Lorrie, as Segall remembers, only added to the complexity of the room. She wasn’t “necessary” in the sense that, for what Steve wanted to accomplish during that meeting, he didn’t think Lorrie could contribute in any substantial way. So he asker her to leave. Where’s the line between honesty and rudeness? Segall continues (page 47):
To this day I have a recurring fantasy when I find myself trapped in a big meeting going nowhere. I imagine what Steve Jobs would say and do if he were sitting in that room, enduring what I’m enduring. In my fantasy, it’s like having a really good seat for a matinee at the Roman Colloseum. Who would Steve verbally dismantle or eject from the meeting? When would he cut the presenter off midsentence and say it’s all bullshit? With all the talk about how rough Steve could be, it should be acknowledged that oftentimes he was only doing what many of us wish we could do. Steve saw no reason to be delicate when his time, and the time of everyone in the room, was being wasted.
How many times have you wished you could simply call out someone during a meeting like that, and tell him he’s not necessary? Self-imposed social rules and the fear of hurting someone else’s feelings often keep us from doing what we want to do with a simple and efficient way. And as Segall says, “showing a little of that brutal honesty at the right time is a pretty good way to earn respect— and keep those smart groups small”.
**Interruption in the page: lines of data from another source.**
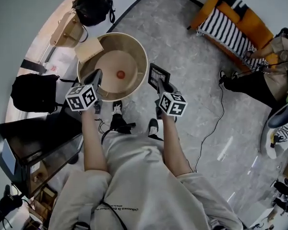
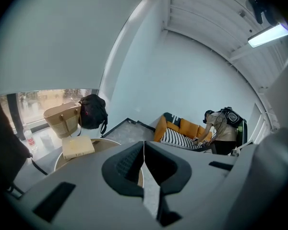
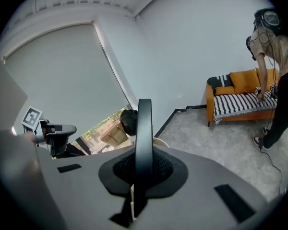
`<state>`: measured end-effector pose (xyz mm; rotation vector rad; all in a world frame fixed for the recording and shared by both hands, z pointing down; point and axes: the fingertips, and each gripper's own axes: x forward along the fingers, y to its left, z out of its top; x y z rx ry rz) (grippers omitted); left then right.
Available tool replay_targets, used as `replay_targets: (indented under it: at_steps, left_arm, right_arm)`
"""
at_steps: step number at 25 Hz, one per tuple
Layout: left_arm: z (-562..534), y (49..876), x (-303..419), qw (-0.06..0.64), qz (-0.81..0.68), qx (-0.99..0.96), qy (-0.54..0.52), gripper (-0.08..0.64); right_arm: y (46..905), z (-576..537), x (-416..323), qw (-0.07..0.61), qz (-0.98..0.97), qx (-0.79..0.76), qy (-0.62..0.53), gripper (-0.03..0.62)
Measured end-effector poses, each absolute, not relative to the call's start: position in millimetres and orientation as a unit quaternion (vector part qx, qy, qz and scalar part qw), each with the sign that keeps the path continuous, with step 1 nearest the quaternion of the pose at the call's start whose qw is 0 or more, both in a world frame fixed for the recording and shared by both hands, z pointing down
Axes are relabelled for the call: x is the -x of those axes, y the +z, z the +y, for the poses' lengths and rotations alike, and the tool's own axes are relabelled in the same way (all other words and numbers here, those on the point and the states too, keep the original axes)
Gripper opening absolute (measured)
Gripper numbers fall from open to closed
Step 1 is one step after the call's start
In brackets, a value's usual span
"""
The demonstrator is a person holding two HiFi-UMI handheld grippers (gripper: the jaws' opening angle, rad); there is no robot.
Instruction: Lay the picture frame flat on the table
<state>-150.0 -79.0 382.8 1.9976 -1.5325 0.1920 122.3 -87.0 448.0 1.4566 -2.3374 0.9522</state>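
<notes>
The black picture frame [image 1: 158,74] stands on edge just beyond the right rim of the round wooden table [image 1: 143,56], with my right gripper [image 1: 161,86] shut on its lower edge. In the right gripper view the frame [image 3: 144,128] rises as a thin dark bar from between the jaws of my right gripper [image 3: 143,169]. My left gripper [image 1: 96,75] hangs over the table's near-left rim, its jaws together with nothing between them. In its own view my left gripper [image 2: 144,159] shows the pads meeting along one line.
A small red object [image 1: 120,74] lies in the table's middle and a beige book [image 1: 89,49] rests on its far-left rim. A tan bag [image 1: 67,30] and black bag [image 1: 92,7] sit behind. An orange sofa [image 1: 233,25] and a person [image 1: 278,47] are far right.
</notes>
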Motion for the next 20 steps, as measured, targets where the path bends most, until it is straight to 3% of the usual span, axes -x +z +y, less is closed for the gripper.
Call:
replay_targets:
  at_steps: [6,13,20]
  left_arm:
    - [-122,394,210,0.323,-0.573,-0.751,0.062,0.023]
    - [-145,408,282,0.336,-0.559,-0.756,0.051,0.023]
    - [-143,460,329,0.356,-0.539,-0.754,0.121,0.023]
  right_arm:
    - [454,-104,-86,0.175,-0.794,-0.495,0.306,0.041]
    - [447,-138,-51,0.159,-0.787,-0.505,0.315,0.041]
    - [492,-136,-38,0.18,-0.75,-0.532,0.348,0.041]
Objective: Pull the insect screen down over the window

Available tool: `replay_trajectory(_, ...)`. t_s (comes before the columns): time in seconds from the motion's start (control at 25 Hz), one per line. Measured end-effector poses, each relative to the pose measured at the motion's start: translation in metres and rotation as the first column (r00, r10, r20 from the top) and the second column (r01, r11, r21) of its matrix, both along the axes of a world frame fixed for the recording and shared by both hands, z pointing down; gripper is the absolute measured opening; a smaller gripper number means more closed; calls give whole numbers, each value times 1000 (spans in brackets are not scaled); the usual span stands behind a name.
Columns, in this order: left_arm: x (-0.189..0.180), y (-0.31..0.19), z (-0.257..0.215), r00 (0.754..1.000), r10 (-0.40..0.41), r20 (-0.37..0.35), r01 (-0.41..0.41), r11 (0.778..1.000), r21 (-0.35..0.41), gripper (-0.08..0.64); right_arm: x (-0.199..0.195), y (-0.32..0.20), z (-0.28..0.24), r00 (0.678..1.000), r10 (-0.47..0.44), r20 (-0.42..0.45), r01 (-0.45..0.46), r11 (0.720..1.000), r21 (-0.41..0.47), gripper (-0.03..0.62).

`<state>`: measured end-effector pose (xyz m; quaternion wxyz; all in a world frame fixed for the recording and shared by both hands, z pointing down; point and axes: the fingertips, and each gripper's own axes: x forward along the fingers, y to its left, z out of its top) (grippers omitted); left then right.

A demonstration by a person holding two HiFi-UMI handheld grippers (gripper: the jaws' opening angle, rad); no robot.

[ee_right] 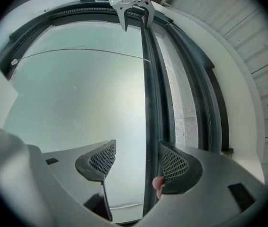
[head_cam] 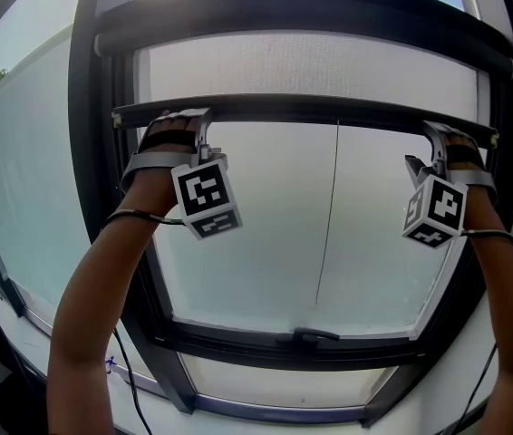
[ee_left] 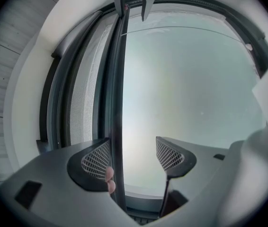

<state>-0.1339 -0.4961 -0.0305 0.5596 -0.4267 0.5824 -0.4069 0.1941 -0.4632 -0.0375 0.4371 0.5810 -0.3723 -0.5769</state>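
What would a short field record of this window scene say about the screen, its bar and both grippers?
insect screen: mesh drawn down only partway, near the top
pull bar: horizontal, just below the mesh
left gripper: at bar's left end, jaws apart, bar between them
right gripper: at bar's right end, jaws apart, bar between them

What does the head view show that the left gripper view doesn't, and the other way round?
Only the head view: both bare forearms and the black-and-white marker cube on the left gripper. Only the left gripper view: its own mesh-textured pads standing apart, the dark pull bar running past the left pad, fingertips beside it. Both: that bar, the strip of white insect screen mesh along it, and the right gripper at its far end.
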Motion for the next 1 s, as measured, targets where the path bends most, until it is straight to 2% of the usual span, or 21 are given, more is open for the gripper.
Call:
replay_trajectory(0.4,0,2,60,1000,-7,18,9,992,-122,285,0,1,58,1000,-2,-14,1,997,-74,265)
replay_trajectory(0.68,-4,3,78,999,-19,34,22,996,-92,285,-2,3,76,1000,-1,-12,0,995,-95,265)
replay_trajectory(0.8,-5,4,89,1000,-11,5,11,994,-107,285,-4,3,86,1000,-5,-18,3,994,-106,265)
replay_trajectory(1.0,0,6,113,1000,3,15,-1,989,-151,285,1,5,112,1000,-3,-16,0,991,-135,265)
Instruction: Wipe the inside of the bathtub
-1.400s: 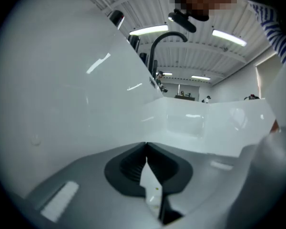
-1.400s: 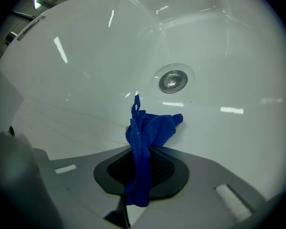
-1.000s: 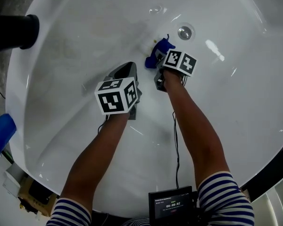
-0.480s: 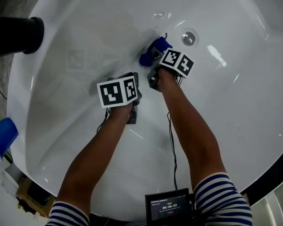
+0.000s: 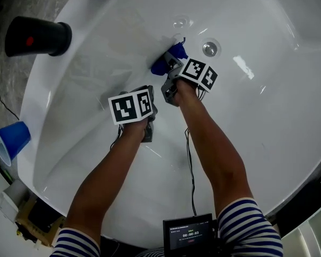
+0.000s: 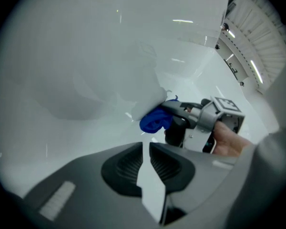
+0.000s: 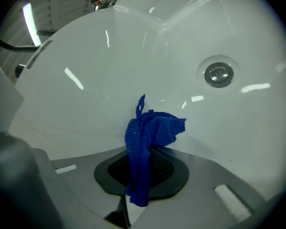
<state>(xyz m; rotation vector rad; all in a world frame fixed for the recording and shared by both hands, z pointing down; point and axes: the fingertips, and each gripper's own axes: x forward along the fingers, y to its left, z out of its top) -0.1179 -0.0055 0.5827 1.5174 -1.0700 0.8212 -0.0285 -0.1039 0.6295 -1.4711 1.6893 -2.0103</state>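
Note:
The white bathtub (image 5: 96, 79) fills the head view. My right gripper (image 5: 170, 68) is shut on a crumpled blue cloth (image 5: 165, 61) that presses on the tub floor just left of the round metal drain (image 5: 209, 48). In the right gripper view the blue cloth (image 7: 145, 142) hangs from between the pads of the right gripper (image 7: 143, 173), with the drain (image 7: 218, 74) up to the right. My left gripper (image 5: 148, 92) hovers lower left of it, under its marker cube. In the left gripper view the left gripper (image 6: 146, 149) has its pads together, nothing between them, and the cloth (image 6: 155, 120) lies ahead.
A second metal fitting (image 5: 180, 22) sits on the tub wall beyond the cloth. Outside the rim at left are a black cylinder (image 5: 37, 36) and a blue cup (image 5: 10, 142). A small screen device (image 5: 190, 232) hangs near my chest.
The right gripper has dragged the blue cloth leftward across the tub floor, farther from the drain. The left gripper's cube has tilted; its jaws stay together.

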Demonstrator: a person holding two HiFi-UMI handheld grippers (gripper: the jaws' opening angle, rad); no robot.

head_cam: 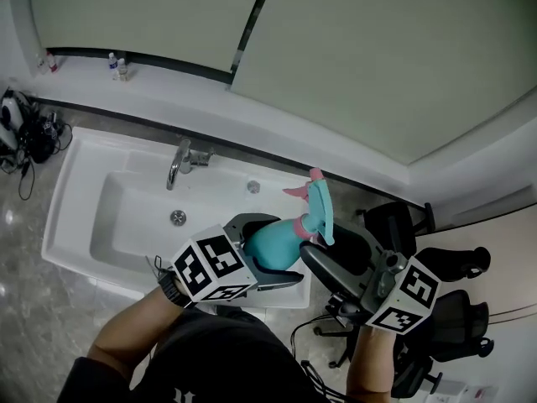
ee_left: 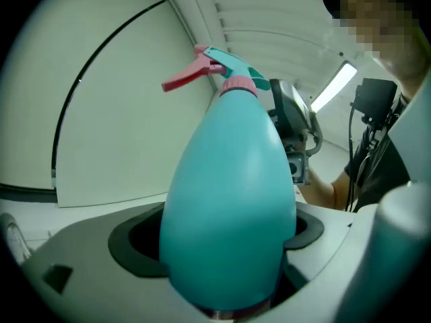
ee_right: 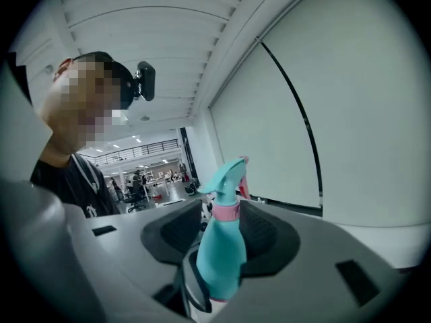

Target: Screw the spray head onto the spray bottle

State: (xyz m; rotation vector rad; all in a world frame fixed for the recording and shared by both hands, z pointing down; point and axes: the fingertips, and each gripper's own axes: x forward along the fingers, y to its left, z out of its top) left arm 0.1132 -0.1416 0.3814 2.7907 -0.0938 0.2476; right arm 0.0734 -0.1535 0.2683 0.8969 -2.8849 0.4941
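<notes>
A teal spray bottle (head_cam: 273, 243) is held over the right end of the sink, with its teal spray head (head_cam: 317, 204), pink trigger and pink collar sitting on its neck. My left gripper (head_cam: 270, 252) is shut on the bottle's wide body (ee_left: 229, 200), and its dark pads hug both sides. The right gripper (head_cam: 331, 242) comes in from the lower right. Its pads flank the pink collar and shoulder below the spray head (ee_right: 227, 180) and grip there. In the left gripper view the spray head (ee_left: 219, 69) points away, with the right gripper (ee_left: 293, 133) behind it.
A white sink (head_cam: 84, 225) with a chrome faucet (head_cam: 180, 162) lies below and left of the bottle. Small bottles (head_cam: 117, 65) stand on the back ledge. Cables (head_cam: 29, 133) lie at the far left and black office chairs (head_cam: 453, 309) stand at the lower right.
</notes>
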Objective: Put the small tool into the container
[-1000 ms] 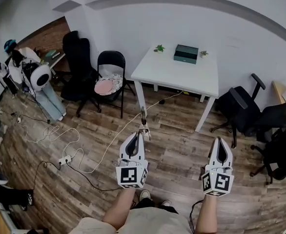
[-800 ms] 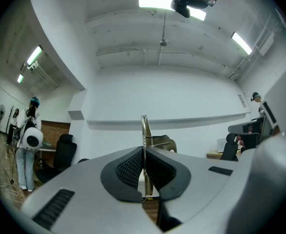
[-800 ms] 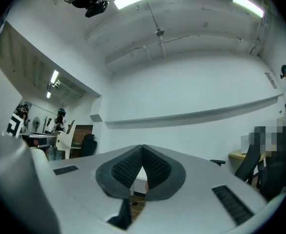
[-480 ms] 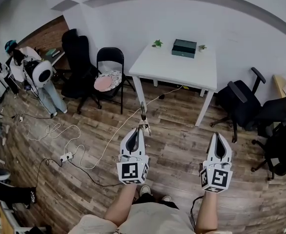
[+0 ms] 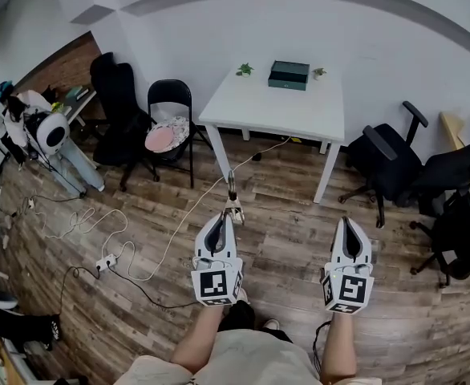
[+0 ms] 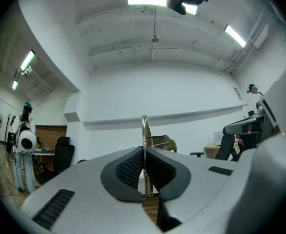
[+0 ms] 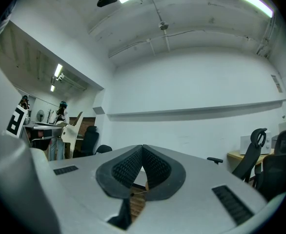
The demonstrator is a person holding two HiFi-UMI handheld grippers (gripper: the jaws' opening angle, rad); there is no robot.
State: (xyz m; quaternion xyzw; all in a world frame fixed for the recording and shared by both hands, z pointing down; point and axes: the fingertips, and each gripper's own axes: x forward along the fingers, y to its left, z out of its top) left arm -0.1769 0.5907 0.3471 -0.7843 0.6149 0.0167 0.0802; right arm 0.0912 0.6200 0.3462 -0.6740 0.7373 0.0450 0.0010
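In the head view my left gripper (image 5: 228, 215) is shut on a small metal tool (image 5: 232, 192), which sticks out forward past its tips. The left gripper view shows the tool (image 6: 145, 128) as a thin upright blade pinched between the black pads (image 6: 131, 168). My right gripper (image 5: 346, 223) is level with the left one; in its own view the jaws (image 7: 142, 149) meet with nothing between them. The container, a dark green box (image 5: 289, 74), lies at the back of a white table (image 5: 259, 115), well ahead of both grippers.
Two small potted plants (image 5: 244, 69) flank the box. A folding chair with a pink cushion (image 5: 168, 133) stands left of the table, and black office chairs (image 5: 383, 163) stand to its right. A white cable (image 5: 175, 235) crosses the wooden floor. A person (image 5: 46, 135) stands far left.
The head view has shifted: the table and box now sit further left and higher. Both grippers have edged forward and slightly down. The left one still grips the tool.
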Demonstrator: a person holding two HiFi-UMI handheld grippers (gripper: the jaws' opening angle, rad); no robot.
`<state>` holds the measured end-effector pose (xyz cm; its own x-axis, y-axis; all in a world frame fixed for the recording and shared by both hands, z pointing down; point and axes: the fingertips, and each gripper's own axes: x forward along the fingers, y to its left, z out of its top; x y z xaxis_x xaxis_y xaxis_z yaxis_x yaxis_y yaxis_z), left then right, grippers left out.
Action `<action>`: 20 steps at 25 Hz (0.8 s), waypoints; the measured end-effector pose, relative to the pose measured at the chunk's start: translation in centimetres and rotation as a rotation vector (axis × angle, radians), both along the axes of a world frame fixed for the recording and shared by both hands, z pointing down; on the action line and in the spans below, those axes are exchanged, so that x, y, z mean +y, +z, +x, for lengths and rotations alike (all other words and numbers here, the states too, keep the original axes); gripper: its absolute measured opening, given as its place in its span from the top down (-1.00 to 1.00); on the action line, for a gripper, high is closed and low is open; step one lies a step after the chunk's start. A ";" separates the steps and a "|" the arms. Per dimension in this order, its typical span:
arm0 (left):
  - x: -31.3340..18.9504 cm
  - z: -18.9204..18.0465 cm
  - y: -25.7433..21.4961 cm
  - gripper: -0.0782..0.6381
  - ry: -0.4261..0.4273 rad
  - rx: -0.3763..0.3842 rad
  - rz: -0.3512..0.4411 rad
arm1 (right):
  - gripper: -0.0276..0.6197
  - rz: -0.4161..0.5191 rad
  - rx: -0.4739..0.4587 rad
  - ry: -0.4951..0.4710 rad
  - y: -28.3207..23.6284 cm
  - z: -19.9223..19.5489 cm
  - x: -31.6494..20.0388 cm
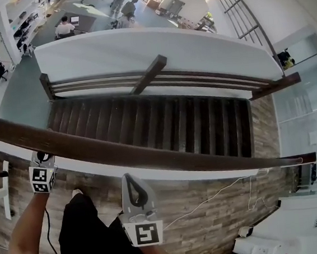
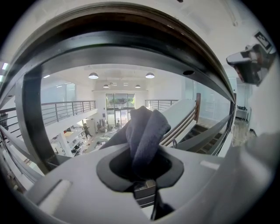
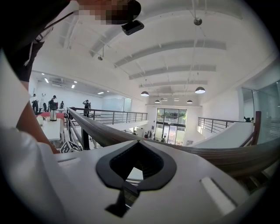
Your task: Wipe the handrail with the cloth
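Left gripper (image 2: 146,166) pinches fuzzy cloth (image 2: 146,131) beneath rounded handrail (image 1: 121,150).

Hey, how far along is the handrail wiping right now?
Done: the cloth is clamped in the left gripper. In hand: that gripper is up at the handrail, towards its left stretch; contact isn't clear. Left: the wiping run along the rail. The right gripper is shut, empty.
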<state>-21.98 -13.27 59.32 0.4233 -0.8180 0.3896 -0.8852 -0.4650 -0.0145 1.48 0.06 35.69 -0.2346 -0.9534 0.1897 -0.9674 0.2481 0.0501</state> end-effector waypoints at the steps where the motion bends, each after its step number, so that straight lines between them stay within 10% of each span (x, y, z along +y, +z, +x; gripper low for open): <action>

When he hit something or someone with the “Simple Stick”, however, Steve Jobs didn’t always have the perfect touch or vision. But whilst reading Isaacson’s take on Jobs’ human flaws I had the feeling those traits were treated as “mistakes” without another possible explanation – just “mistakes”. I like how Segall tries to explain Steve’s deviation from the Truth of Simplicity as a result of a “skill” that needs to be learned and practiced. Even Jobs’ mind could sometimes be obfuscated by the appeal of “options” and “extras”; but because he was a visionary that understood the nature of Simplicity better than most people at the company – he could “see a spark in there that nobody else sees” – eventually Simplicity always found the way back to Steve’s vision.
The Ultimate Efficiency
In a way, Segall’s book is limited. It approaches the story of Steve Jobs at Apple with a very specific angle, it doesn’t follow a strict timeline of events, and it builds on the author’s theory that Simplicity leads to more prolific creative efforts with a constant flow of anecdotes and examples that, ultimately, aren’t “facts”. Segall doesn’t want to be a biographer, nor is he trying to put “the better book” about Steve Jobs’ life in the hands of customers. Segall wants to prove a point, and while the memories he uses surely contribute to solidifying his theory, in the end it is up to the reader to decide whether Simplicity really is the right key to understanding Apple’s success and a part of Steve Jobs’ persona.
I think Insanely Simple is honest. At $12.99 on the iBookstore (Amazon editions available here and here), you’re getting a clear, balanced recollection of events that focus on Simplicity, Steve Jobs, and the products and ideas that took place in between.
Insanely Simple may be “simpler” in terms of scope and chronological events, but it left me with a more complex, genuine necessity of reflecting more about Simplicity and its effects on Apple’s history than Isaacon’s book ever did.